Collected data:
********

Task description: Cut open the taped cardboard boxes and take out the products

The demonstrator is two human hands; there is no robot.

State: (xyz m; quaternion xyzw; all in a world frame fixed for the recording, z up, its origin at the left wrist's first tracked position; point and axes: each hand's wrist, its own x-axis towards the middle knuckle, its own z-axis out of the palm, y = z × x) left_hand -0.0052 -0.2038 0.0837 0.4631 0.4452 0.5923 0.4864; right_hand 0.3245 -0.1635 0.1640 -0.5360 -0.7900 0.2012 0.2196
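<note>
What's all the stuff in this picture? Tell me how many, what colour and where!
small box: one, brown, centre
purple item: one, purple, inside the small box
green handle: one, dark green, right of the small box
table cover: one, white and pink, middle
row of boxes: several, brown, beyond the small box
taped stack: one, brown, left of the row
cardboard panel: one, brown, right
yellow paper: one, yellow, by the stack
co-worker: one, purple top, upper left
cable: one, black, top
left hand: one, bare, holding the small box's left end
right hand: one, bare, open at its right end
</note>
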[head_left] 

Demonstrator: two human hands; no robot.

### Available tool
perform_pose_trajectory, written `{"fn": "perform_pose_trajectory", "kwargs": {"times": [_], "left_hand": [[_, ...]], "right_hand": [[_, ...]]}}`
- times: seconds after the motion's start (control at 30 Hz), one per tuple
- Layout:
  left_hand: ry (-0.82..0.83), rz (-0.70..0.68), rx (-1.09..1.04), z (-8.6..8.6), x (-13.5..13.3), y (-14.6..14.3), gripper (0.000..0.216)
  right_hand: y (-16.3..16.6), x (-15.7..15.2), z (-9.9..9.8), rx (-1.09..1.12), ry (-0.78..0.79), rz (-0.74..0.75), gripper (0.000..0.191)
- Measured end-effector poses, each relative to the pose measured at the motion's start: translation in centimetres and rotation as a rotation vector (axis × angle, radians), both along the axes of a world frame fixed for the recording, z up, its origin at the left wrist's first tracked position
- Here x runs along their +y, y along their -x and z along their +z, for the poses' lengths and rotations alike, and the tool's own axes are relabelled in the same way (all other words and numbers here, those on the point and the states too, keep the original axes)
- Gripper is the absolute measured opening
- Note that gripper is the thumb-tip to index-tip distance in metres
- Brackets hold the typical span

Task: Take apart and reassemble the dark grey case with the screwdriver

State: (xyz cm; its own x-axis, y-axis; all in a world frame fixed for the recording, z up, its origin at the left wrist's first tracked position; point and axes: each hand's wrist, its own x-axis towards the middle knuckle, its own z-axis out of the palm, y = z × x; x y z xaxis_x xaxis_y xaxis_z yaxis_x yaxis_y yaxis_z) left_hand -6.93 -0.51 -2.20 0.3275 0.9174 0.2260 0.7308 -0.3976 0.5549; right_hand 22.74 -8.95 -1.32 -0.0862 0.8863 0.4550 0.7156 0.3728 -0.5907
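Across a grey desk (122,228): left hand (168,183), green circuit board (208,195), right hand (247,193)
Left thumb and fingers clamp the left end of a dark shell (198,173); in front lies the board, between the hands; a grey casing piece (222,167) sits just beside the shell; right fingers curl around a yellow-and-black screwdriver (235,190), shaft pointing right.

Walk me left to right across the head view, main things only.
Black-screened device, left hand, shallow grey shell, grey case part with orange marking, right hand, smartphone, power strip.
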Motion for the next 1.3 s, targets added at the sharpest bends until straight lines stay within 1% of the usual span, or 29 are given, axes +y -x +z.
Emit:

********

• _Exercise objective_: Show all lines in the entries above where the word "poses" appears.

• _Answer below_:
- Measured end-effector poses, each relative to the pose measured at the motion's start: translation in centimetres and rotation as a rotation vector (axis × angle, radians), both along the axes of a world frame fixed for the recording, z up, its origin at the left wrist's first tracked position
- Here x runs along their +y, y along their -x and z along their +z, for the poses' lengths and rotations alike, and the tool's own axes are relabelled in the same way (all other words and numbers here, those on the point and the states too, keep the original axes)

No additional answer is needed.